**Your objective**
A faithful copy of the listing below is needed, with its pictures left out.

**Given information**
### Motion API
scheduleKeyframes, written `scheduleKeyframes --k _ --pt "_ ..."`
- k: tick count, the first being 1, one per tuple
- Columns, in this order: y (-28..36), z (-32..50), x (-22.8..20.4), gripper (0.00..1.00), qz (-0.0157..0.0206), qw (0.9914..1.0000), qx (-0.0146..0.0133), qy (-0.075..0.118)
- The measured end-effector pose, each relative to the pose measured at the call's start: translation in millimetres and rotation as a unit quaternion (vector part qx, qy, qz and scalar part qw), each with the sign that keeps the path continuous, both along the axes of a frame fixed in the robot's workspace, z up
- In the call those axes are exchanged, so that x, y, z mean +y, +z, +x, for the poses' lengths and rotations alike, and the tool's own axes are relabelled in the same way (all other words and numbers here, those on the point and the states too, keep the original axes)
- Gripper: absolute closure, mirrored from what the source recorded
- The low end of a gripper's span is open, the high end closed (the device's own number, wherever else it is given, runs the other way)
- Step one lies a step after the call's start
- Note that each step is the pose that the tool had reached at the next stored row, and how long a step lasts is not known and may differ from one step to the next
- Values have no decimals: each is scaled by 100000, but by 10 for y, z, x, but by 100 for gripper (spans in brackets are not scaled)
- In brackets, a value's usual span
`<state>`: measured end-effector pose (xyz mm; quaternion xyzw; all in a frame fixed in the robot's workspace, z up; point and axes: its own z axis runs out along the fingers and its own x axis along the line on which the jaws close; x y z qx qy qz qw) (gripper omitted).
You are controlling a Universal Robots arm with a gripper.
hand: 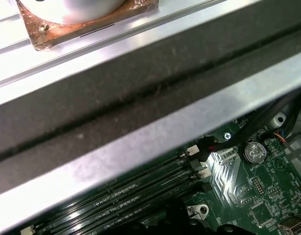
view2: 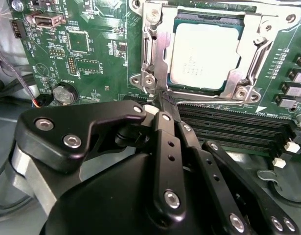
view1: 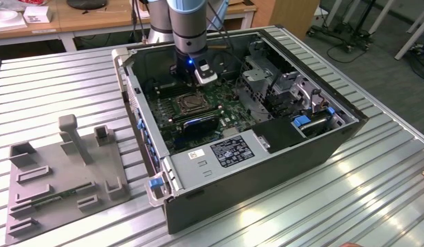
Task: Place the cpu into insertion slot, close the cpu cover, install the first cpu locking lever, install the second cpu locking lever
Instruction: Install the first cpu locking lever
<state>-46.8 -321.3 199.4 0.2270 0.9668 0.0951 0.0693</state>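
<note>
The cpu [view2: 204, 56], a dull silver square, lies flat in the insertion slot [view2: 237, 91] on the green motherboard. The cpu cover [view2: 248, 46], a silvery frame, lies down around the chip. A thin metal locking lever [view2: 157, 49] runs along one side of the socket. In the second wrist view my gripper [view2: 164, 100] is shut, its black tips meeting at the socket's corner by that lever's end; whether they touch it I cannot tell. In the exterior view the gripper [view1: 191, 80] hangs inside the open computer case just behind the socket [view1: 187, 104].
Long black memory slots [view2: 228, 122] lie beside the socket, close under the fingers. A coin battery [view2: 64, 93] and cables sit nearby. The case wall [hand: 140, 142] and a drive cage [view1: 281, 87] hem in the arm. A grey fixture plate [view1: 61, 175] lies on the ribbed table.
</note>
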Motion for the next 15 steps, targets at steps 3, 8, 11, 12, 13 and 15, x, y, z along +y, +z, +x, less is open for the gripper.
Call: scheduleKeyframes --k 3,8,11,12,13,15 --pt "23 0 1 90 0 100000 -2 -24" --pt "25 -1 22 90 -1 100000 -38 -44" --pt "25 -1 48 90 0 100000 -68 -51" --pt "25 -1 52 90 5 100000 -72 -55" --pt "25 -1 59 90 5 100000 -77 -64" --pt "25 -1 80 90 -5 100000 -88 -94"
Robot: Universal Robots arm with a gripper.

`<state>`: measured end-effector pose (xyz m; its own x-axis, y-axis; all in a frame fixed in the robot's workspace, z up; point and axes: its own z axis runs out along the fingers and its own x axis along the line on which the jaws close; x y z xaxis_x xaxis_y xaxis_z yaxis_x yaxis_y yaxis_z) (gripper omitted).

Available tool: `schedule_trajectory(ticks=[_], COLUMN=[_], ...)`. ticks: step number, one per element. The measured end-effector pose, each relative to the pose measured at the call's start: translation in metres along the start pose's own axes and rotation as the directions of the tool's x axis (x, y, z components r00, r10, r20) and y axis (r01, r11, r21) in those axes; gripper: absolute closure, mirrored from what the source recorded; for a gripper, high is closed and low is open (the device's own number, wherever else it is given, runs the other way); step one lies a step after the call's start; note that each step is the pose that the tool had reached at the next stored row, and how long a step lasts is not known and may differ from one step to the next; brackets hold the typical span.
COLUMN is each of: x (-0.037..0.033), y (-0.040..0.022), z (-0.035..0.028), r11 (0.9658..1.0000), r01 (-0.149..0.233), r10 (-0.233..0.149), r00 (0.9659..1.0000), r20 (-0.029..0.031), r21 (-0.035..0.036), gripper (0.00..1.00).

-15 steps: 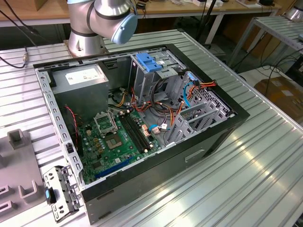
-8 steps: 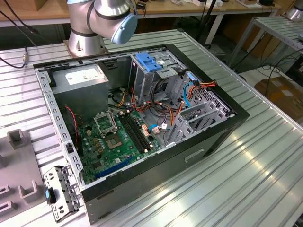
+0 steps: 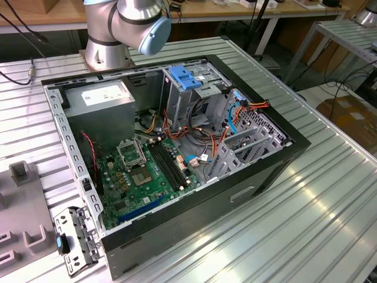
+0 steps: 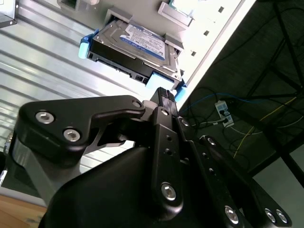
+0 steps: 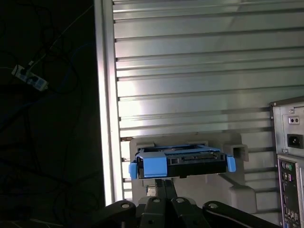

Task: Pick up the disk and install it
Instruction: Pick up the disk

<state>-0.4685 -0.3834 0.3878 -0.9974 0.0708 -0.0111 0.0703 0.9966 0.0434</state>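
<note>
Silver-black disk: flat rectangular hard drive (image 5: 180,161) with a white-and-blue label and 2 blue plastic rails on its edges, outside the open black computer case (image 3: 194,218), not yet picked.
Landmark: that case lies on its side on the ribbed aluminium table (image 3: 306,224), green motherboard facing up; every place here is told from it.
Disk seat: cradled in a pale grey plastic holder block (image 5: 237,190) on the table, beyond the case's rear panel and close to the table edge.
Gripper: black 2-finger gripper (image 5: 162,184) also hangs outside the case, just short of the disk and apart from it, nose aimed at the disk's blue-capped end.
Fingers: in the first wrist view the 2 tips look drawn together with nothing between them; no hold on anything.
Step in hand: the approach for the pick, by my reading; the task looks barely started.
Doing it well: I'd want the tips spread wider than the disk before closing in, centred on its middle and squared to its long sides, so both pads land evenly and not on 1 rail alone.
Lift: straight out of the holder and level, so the rails don't catch its walls.
Watch: the disk sits near the table edge, so a nudge from closed tips could knock it askew.
Inside the case: metal drive cage (image 3: 203,97) with a blue plastic latch (image 3: 184,78), beside the grey power supply box (image 3: 103,97).
</note>
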Motion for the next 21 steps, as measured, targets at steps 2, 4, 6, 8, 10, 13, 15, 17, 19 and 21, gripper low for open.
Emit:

**Task response**
### Motion API
scheduleKeyframes, written `scheduleKeyframes --k _ --pt "_ ..."`
- k: tick count, the first being 1, one per tuple
- Columns, in this order: y (-28..36), z (-32..50), x (-22.8..20.4), gripper (0.00..1.00), qz (-0.0157..0.0206), qw (0.9914..1.0000), qx (-0.0146..0.0133), qy (-0.075..0.118)
- The measured end-effector pose, each relative to the pose measured at the call's start: translation in millimetres and rotation as a unit quaternion (vector part qx, qy, qz and scalar part qw), each with the sign that keeps the path continuous, both along the axes of a frame fixed in the robot's workspace, z up
- In the call those axes are exchanged, so that x, y, z mean +y, +z, +x, for the poses' lengths and rotations alike, and the tool's own axes are relabelled in the same way (all other words and numbers here, those on the point and the states too, keep the original axes)
- Gripper: absolute closure, mirrored from what the source recorded
- The low end of a gripper's span is open, the high end closed (the device's own number, wherever else it is given, runs the other way)
- Step one lies a step after the call's start
- Note that each step is the pose that the tool had reached at the next stored row, and how long a step lasts is not known and may differ from one step to the next
- Values have no decimals: each is scaled by 100000, but by 10 for y, z, x, but by 100 for gripper (spans in brackets are not scaled)
- In brackets, a value's usual span
`<state>`: measured end-effector pose (xyz mm; quaternion xyzw; all in a frame fixed in the robot's workspace, z up; point and axes: its own z axis runs out along the fingers and its own x axis along the line on which the jaws close; x y z qx qy qz qw) (gripper omitted).
You are controlling a Universal Robots arm with a gripper.
hand: 
view2: 
view1: 
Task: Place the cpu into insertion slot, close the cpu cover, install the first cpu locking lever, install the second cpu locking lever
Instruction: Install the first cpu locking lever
<state>-46.8 -321.3 199.4 0.2270 0.9668 0.0951 0.0693</state>
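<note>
The cpu [view2: 204, 56], a dull silver square, lies flat in the insertion slot [view2: 237, 91] on the green motherboard. The cpu cover [view2: 248, 46], a silvery frame, lies down around the chip. A thin metal locking lever [view2: 157, 49] runs along one side of the socket. In the second wrist view my gripper [view2: 164, 100] is shut, its black tips meeting at the socket's corner by that lever's end; whether they touch it I cannot tell. In the exterior view the gripper [view1: 191, 80] hangs inside the open computer case just behind the socket [view1: 187, 104].
Long black memory slots [view2: 228, 122] lie beside the socket, close under the fingers. A coin battery [view2: 64, 93] and cables sit nearby. The case wall [hand: 140, 142] and a drive cage [view1: 281, 87] hem in the arm. A grey fixture plate [view1: 61, 175] lies on the ribbed table.
</note>
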Motion for the next 15 steps, targets at steps 3, 8, 11, 12, 13 and 15, x, y, z along +y, +z, +x, less is open for the gripper.
Call: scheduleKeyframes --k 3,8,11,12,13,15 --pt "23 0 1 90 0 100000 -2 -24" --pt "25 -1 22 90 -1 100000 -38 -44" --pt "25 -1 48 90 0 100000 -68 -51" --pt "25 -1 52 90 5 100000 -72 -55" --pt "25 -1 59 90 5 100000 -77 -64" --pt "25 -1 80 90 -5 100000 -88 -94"
Robot: Universal Robots arm with a gripper.

`<state>`: measured end-effector pose (xyz m; its own x-axis, y-axis; all in a frame fixed in the robot's workspace, z up; point and axes: its own z axis runs out along the fingers and its own x axis along the line on which the jaws close; x y z xaxis_x xaxis_y xaxis_z yaxis_x yaxis_y yaxis_z) (gripper omitted).

Available tool: `schedule_trajectory(ticks=[_], COLUMN=[_], ...)`. ticks: step number, one per element. The measured end-effector pose, each relative to the pose measured at the call's start: translation in metres along the start pose's own axes and rotation as the directions of the tool's x axis (x, y, z components r00, r10, r20) and y axis (r01, r11, r21) in those axes; gripper: absolute closure, mirrored from what the source recorded; for a gripper, high is closed and low is open (the device's own number, wherever else it is given, runs the other way); step one lies a step after the call's start; note that each step is the pose that the tool had reached at the next stored row, and how long a step lasts is not known and may differ from one step to the next; brackets hold the typical span.
COLUMN is each of: x (-0.037..0.033), y (-0.040..0.022), z (-0.035..0.028), r11 (0.9658..1.0000), r01 (-0.149..0.233), r10 (-0.233..0.149), r00 (0.9659..1.0000), r20 (-0.029..0.031), r21 (-0.035..0.036), gripper (0.00..1.00).

-15 steps: 
-8 steps: 
+0 steps: 
+0 steps: 
+0 steps: 

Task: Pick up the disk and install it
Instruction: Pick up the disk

<state>-0.4685 -0.3834 0.3878 -0.9974 0.0708 -0.0111 0.0703 0.9966 0.0434</state>
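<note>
Silver-black disk: flat rectangular hard drive (image 5: 180,161) with a white-and-blue label and 2 blue plastic rails on its edges, outside the open black computer case (image 3: 194,218), not yet picked.
Landmark: that case lies on its side on the ribbed aluminium table (image 3: 306,224), green motherboard facing up; every place here is told from it.
Disk seat: cradled in a pale grey plastic holder block (image 5: 237,190) on the table, beyond the case's rear panel and close to the table edge.
Gripper: black 2-finger gripper (image 5: 162,184) also hangs outside the case, just short of the disk and apart from it, nose aimed at the disk's blue-capped end.
Fingers: in the first wrist view the 2 tips look drawn together with nothing between them; no hold on anything.
Step in hand: the approach for the pick, by my reading; the task looks barely started.
Doing it well: I'd want the tips spread wider than the disk before closing in, centred on its middle and squared to its long sides, so both pads land evenly and not on 1 rail alone.
Lift: straight out of the holder and level, so the rails don't catch its walls.
Watch: the disk sits near the table edge, so a nudge from closed tips could knock it askew.
Inside the case: metal drive cage (image 3: 203,97) with a blue plastic latch (image 3: 184,78), beside the grey power supply box (image 3: 103,97).
</note>
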Motion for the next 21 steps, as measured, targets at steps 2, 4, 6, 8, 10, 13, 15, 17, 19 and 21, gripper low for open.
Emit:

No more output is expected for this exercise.